1. Introduction
Presently, nearly all applications involving light rely on the dimensional resources of photons. It is common knowledge that electrons possess extremely restricted dimensions, such as electron spin. Photons, on the other hand, are distinguished by their multiple dimensions. Photons' fundamental dimensions consist of wavelength/frequency, time, complex amplitude, polarization, and spatial domain. By modifying the photons' spatial domain, one can generate a vector light field. The polarization characteristics of the vector field make it have broad application prospects in the fields of transverse or longitudinal super-resolution [
1,
2], optical needle [
3,
4], optical information transmission [
5], optical chain [
6], optical channel [
7], particle capture, and manipulation [
8,
9].
Obviously, the generation of a vector light field is the premise of studying its novel characteristics and developing its new applications. In previous reports, the known generation techniques were mainly divided into the intracavity method and the extra-cavity method. The intracavity method not only requires a specific design of the resonant cavity but also only generates a vector light field with a specific polarization distribution. In contrast, the extra-cavity method is very flexible. Different vector light fields can be obtained by adjusting the optical path or element, which makes the generation of vector light fields diverse. The main devices involved are the optical metasurface [
10,
11,
12], q plate [
13], cylindrical lens [
14,
15], bifurcated grating [
16], spiral phase plate [
17,
18] and SLM [
19]. Among them, the polarization state and complex amplitude distribution of the vector light field can be adjusted in real time by means of SLM, which highlights the flexibility of the extra-cavity method. Therefore, the vector light field generation method based on SLM is widely used. For example, Ding 's research group [
20] divided the incident beam into two beams from the computer-generated hologram (CGH) written to the SLM. Each beam is encoded using the specified complex field, and then effectively combined into a single vector beam through the Wollaston prism. In the triangular co-pass interferometer system proposed by Zhao Jianlin 's research group [
21], a beam of light passes through the beam splitting system first, and then two orthogonal polarization components are reflected by a right-angle prism to the left and right regions on the screen of the SLM, respectively. And then coupled through the combined beam system to form a single vector beam. Carmelo et al. [
22] can simultaneously generate multiple vector beams with different spatial shapes and polarization distributions by using the interference method and the optical superposition principle. Compared with the former two, this greatly improves the generation efficiency of vector beams and increases the types of generation. However, it is limited to the generation of vector beams with cylindrical symmetry. In the path, it is necessary to use wave plates to adjust, and the requirements for optical path construction are strict, which will increase the difficulty of actual operation.

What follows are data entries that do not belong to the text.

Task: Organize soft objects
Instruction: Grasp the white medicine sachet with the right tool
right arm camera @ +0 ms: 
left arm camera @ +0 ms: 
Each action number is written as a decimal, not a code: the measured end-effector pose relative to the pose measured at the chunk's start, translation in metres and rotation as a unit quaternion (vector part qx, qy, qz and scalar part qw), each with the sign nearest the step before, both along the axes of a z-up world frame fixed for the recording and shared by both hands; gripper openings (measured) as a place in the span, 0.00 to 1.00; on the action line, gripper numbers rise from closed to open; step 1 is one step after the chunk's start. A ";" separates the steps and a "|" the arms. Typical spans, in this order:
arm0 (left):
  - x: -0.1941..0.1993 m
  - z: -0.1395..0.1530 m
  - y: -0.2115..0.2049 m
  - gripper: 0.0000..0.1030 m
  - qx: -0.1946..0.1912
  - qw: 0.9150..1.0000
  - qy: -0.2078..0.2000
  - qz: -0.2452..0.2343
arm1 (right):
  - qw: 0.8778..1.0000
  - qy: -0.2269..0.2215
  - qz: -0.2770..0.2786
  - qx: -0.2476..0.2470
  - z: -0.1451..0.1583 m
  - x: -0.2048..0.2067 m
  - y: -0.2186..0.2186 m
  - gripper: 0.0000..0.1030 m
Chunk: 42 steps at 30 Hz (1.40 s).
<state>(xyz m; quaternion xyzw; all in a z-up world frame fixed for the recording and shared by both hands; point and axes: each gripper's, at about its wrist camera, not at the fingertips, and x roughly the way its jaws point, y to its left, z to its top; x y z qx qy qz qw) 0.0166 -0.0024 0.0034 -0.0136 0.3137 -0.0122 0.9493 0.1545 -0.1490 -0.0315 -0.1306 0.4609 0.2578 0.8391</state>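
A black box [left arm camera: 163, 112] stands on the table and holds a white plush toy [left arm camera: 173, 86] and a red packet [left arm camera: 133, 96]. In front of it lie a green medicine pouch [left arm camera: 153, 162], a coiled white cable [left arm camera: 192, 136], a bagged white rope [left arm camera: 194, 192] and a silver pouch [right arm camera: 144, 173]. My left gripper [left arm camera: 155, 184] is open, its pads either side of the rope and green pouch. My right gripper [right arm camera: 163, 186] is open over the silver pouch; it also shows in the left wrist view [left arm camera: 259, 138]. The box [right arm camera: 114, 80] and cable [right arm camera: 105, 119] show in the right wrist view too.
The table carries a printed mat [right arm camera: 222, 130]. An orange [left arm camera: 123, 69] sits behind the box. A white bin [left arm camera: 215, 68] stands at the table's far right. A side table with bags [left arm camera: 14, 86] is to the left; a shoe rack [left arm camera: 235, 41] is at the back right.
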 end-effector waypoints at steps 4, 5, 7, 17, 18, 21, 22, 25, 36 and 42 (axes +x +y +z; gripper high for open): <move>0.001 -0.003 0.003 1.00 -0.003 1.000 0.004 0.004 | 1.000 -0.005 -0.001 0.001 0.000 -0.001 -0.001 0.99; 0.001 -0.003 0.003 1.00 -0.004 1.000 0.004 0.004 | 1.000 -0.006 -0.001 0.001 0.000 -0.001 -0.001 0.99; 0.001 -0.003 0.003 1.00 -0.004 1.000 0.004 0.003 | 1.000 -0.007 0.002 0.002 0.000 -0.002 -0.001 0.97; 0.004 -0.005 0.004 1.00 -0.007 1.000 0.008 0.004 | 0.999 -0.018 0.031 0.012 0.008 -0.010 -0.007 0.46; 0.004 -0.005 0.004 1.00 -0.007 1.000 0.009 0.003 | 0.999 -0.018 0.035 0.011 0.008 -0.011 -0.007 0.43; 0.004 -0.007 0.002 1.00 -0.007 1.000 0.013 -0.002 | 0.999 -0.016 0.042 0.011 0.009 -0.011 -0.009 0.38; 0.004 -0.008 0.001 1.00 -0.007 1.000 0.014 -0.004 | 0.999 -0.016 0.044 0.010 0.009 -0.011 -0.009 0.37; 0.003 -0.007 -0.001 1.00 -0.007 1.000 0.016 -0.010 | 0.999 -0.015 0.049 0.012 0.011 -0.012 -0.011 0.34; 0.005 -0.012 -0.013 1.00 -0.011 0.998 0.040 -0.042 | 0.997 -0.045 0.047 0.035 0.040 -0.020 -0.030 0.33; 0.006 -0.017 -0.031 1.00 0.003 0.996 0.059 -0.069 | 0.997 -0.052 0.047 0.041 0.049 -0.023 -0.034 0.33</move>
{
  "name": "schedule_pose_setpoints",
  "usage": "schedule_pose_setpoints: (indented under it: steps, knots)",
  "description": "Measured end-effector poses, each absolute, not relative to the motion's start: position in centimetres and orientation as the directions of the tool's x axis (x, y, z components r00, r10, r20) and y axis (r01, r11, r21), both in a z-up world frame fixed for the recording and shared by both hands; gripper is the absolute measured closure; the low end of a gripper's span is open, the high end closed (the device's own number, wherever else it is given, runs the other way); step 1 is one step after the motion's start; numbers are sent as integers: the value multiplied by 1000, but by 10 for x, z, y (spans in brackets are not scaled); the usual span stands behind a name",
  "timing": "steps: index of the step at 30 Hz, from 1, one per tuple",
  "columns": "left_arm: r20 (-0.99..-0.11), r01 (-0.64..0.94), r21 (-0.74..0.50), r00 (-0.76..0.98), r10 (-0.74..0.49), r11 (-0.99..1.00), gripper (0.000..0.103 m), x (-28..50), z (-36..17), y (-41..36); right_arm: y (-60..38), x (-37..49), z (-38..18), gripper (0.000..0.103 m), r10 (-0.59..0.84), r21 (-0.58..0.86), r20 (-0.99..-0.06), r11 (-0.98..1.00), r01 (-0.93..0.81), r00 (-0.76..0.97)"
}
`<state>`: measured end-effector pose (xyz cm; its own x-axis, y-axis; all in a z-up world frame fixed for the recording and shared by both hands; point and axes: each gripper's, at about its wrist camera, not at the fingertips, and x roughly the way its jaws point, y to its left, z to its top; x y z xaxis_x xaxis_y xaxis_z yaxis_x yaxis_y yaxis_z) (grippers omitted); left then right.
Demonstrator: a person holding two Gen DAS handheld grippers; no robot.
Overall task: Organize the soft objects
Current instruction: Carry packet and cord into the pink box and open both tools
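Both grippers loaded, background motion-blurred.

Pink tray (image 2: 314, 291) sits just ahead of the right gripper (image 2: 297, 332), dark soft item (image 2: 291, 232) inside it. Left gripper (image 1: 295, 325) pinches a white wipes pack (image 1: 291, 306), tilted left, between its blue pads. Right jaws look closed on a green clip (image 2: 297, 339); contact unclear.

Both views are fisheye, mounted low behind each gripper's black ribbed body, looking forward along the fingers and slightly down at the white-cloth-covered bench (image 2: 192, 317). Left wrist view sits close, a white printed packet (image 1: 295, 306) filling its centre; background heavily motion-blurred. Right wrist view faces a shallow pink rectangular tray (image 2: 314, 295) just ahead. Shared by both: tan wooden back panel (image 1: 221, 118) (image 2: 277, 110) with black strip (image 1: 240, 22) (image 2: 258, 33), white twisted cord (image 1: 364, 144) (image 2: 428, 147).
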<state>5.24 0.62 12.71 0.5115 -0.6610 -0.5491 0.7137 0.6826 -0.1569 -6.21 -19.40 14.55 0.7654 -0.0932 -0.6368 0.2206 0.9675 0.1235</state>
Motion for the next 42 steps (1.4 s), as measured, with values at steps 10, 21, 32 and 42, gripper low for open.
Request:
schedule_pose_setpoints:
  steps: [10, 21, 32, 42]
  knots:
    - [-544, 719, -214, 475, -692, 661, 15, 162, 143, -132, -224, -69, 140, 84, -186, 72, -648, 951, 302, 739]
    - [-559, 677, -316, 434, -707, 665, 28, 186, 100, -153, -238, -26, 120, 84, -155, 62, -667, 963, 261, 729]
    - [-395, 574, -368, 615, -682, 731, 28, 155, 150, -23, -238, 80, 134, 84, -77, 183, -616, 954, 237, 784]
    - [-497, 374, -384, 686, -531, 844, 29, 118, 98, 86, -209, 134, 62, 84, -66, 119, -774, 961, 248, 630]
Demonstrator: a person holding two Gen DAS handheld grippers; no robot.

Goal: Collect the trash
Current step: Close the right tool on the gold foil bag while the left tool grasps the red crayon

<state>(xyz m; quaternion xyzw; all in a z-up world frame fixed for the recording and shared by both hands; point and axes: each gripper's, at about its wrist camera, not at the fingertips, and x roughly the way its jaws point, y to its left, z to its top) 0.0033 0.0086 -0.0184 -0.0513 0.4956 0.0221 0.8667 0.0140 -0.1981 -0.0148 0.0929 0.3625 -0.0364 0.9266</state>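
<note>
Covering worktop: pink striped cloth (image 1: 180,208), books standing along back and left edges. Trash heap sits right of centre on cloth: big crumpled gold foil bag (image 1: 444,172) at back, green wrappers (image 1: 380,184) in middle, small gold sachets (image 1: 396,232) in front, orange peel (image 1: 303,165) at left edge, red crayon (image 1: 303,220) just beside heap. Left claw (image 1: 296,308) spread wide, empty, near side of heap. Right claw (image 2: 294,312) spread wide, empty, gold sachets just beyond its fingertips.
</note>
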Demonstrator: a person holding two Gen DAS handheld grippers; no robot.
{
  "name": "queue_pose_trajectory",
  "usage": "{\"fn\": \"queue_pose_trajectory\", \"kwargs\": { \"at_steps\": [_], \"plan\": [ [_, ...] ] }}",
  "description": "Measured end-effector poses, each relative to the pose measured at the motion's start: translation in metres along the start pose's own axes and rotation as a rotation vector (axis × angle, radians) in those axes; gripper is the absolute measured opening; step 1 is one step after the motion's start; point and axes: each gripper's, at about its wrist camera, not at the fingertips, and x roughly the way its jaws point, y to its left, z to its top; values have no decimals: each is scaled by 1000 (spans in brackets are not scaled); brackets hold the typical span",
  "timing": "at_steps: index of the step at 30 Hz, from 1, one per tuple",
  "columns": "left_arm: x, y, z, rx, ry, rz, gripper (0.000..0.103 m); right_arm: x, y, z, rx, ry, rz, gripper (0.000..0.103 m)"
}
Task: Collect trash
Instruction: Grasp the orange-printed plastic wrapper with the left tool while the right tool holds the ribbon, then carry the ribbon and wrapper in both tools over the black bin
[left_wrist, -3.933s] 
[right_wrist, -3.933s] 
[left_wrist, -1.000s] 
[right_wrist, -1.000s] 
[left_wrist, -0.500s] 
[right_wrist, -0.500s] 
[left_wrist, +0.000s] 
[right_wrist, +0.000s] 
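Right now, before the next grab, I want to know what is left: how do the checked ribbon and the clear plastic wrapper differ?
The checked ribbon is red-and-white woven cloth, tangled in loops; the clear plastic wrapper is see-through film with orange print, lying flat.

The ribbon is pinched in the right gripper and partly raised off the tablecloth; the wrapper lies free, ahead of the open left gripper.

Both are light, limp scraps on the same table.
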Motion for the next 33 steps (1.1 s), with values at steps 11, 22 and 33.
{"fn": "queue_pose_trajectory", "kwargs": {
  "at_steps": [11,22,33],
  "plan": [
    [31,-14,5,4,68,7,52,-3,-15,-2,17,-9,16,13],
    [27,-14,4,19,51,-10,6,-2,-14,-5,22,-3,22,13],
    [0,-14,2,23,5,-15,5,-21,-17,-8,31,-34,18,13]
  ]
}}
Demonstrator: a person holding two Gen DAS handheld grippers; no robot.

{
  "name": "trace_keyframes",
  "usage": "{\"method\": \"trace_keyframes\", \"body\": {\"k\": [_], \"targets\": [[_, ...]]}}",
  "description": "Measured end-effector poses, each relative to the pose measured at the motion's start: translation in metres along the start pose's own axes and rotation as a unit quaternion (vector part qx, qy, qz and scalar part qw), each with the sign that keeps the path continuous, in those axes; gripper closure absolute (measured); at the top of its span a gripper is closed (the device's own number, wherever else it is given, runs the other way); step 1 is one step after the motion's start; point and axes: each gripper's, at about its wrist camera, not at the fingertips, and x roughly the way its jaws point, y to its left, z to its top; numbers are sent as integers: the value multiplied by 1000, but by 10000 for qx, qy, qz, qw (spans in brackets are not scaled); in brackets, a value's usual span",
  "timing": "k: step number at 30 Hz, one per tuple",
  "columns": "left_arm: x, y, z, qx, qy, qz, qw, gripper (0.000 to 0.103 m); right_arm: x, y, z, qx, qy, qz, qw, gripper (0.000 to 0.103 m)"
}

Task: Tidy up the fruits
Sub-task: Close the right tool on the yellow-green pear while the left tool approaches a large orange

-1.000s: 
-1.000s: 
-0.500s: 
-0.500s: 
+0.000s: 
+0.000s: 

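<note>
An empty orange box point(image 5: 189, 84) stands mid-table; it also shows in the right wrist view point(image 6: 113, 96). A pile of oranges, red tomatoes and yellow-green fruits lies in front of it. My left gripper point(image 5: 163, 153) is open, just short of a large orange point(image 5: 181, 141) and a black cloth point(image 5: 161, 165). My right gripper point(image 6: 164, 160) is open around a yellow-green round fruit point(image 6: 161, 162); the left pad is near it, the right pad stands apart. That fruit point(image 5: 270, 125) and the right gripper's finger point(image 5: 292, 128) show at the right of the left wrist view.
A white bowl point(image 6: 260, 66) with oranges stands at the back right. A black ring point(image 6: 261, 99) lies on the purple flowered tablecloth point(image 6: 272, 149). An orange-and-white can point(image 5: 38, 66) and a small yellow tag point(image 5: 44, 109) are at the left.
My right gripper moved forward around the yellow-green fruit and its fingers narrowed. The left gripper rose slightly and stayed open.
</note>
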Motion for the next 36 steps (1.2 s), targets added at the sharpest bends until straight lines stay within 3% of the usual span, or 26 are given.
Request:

In this paper, a modulation method based on liquid crystal SLM is proposed. By using the coding method based on the modified off-axis interference hologram, combined with the transmission liquid crystal SLM and a shunt coupling system, the multimode vector light field with an arbitrary complex amplitude distribution is finally generated. Complex optical components are not involved in the whole experiment. The optical system is small in size, which reduces the complexity of the experimental optical path, and the vector beam quality is high. As a proof of principle, the experimental results show that this method can not only generate multiple types of vector beams at the same time, but also that the beam waist radius, topological charge number, polarization order, and additional phase of each beam are independently controllable. In addition, although we only show 12 cylindrically symmetric vector beams, the actual number is much larger than this, which is mainly limited by the resolution of SLM. If the resolution region of SLM is idealized, infinite vector beams can be generated.
Section 2 introduces the experimental methods and theoretical analysis of this work.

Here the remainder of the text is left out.